Marco Rubio is taking center stage as the Republican Party desperately tries to find a new leader who will not leave them a laughing stock at the next election. It is almost 100 days since the re-election of President Barack Obama and in that time the Florida senator has made a series of concrete and calculated moves to come out as the obvious choice for a new generation of leadership for a party that appears to be rudderless and in disarray.
The bilingual Cuban-American lawmaker has made strides to take the conservative movement into the 21st century and possibly even position himself for a run at the Presidency, becoming the Republican Party’s point person on the thorny issue of immigration while also pitching economic solutions for middle-class workers. Rubio has become an evangelist for a more inclusive and modern party that welcomes minorities and Hispanics, the demographic that helped Obama to re-election victory last year.
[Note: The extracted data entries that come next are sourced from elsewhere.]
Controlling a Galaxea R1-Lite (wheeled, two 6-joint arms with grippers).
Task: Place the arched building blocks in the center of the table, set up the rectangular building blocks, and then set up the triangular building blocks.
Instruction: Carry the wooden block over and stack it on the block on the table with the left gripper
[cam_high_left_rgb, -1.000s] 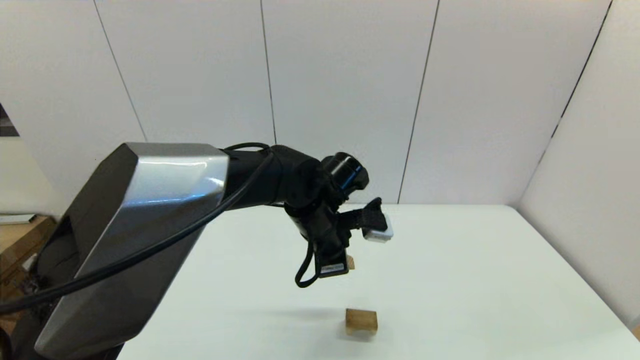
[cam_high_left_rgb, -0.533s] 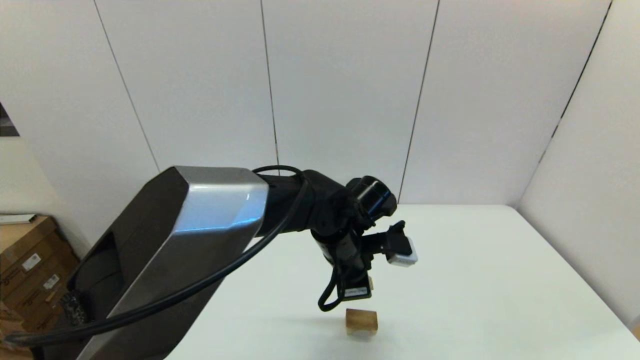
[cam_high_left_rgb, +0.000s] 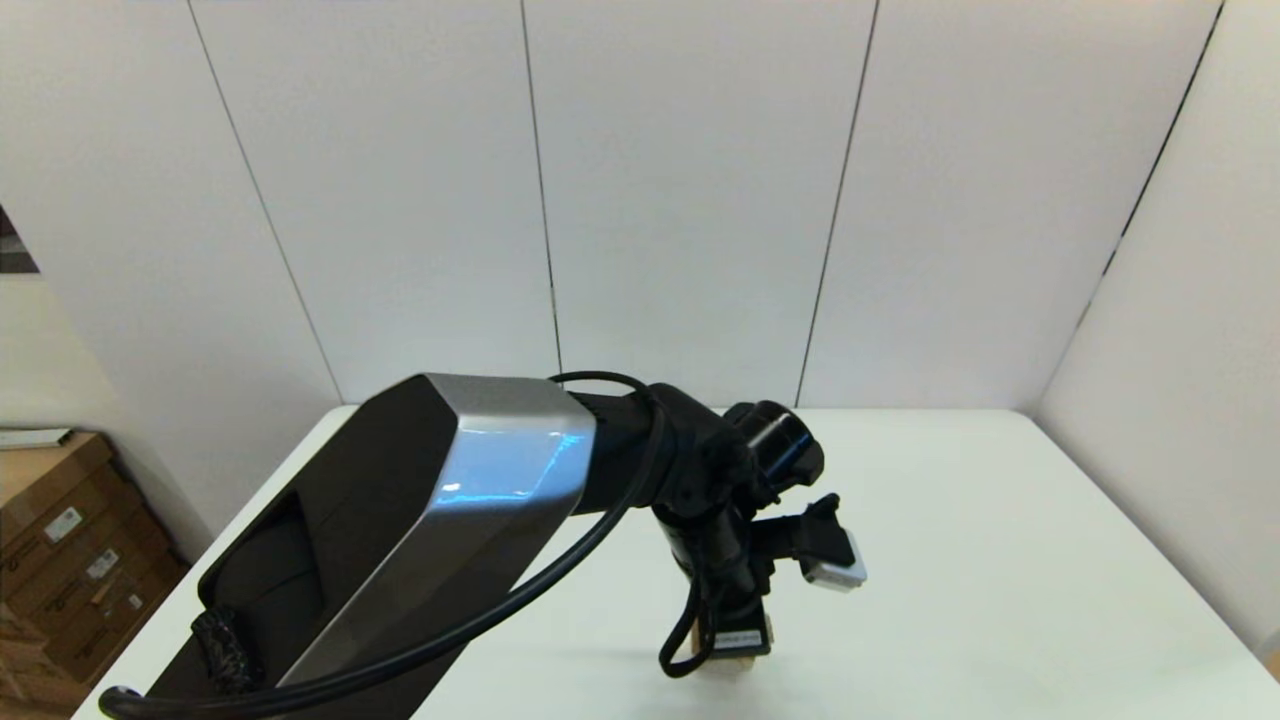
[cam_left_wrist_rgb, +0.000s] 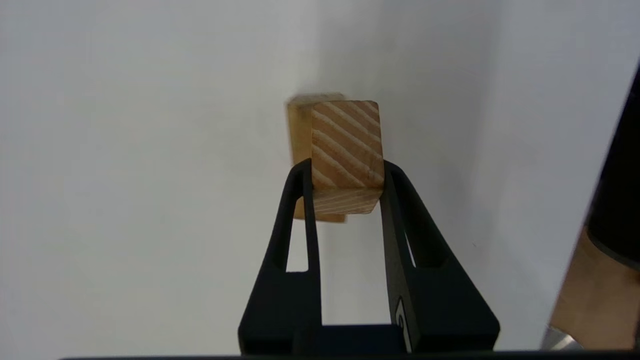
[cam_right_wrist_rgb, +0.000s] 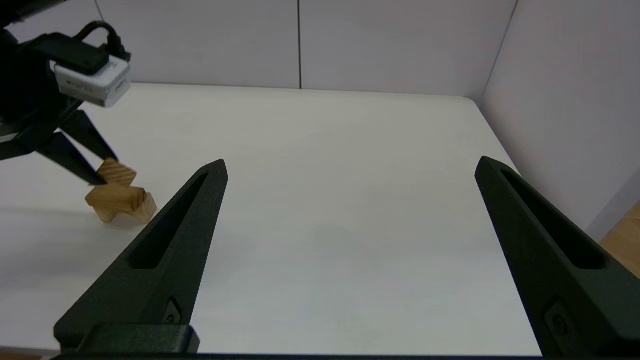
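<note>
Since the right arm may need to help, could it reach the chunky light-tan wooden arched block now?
Probably only from the side. The left gripper, shut on the slim tan wooden cuboid, hangs over the arched block, blocking its top; bare white table lies between it and the open right gripper.

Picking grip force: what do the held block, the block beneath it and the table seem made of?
Rectangular block in the left gripper: bare, unvarnished-looking wood, striped grain showing. Arched block underneath: similar tan wood, matte. Table: smooth white surface, probably laminate or plastic; unclear.
</note>
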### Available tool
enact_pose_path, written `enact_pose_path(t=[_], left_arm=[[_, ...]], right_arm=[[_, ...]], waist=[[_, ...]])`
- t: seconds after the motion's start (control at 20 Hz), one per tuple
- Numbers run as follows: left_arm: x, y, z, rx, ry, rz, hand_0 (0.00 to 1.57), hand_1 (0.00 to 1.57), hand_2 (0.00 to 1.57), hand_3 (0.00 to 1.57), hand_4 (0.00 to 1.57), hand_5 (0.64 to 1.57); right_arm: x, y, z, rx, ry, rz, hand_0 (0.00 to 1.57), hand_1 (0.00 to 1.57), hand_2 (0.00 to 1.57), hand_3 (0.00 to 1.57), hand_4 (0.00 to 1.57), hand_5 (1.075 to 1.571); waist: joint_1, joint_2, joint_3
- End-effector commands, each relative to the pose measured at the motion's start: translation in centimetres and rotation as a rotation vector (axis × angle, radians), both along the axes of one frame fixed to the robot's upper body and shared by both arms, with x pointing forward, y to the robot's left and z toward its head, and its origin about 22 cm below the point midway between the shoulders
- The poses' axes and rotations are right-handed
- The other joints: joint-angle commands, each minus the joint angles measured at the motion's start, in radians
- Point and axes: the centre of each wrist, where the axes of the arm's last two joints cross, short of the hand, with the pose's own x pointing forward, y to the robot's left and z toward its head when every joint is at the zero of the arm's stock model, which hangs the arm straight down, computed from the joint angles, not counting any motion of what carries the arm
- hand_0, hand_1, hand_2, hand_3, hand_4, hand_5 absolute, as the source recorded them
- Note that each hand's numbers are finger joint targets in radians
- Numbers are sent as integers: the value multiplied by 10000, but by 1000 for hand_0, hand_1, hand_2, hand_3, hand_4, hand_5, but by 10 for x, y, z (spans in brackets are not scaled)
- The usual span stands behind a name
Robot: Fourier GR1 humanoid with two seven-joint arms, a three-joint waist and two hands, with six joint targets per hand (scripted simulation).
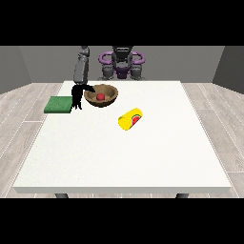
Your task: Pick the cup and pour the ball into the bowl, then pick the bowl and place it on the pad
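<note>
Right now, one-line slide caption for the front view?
Red ball in brown bowl, yellow cup lying alongside, hand at bowl's rim.

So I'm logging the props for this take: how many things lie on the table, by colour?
Brown: 1, the bowl
Red: 1, the ball inside the bowl
Yellow: 1, the cup, on its side
Green: 1, the pad
Total: 4

I see only 1 hand (77,97), at the view's left. My grey forearm drops steeply from the shoulder to it. The black fingers hang downward and look fairly straight, while the thumb sticks out sideways toward the view's right. The other hand doesn't show.
</note>
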Motion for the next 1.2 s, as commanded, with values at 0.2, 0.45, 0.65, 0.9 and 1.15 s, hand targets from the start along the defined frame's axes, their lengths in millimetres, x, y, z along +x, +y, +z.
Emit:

“In a way, he’s trying to save us from ourselves,” says the American Conservative Union chairman Al Cardenas, who actually gave Rubio his very first job in politics as a field staffer in South Florida during Kansas Senator Bob Dole’s presidential campaign back in 1996. “He gives us comfort against the naysayers who say we need to change our basic beliefs to attract a wider audience.”
Rubio has been promoting upward mobility policies and counseling his peers in the Republican Party to renew their pitch to immigrants and minorities.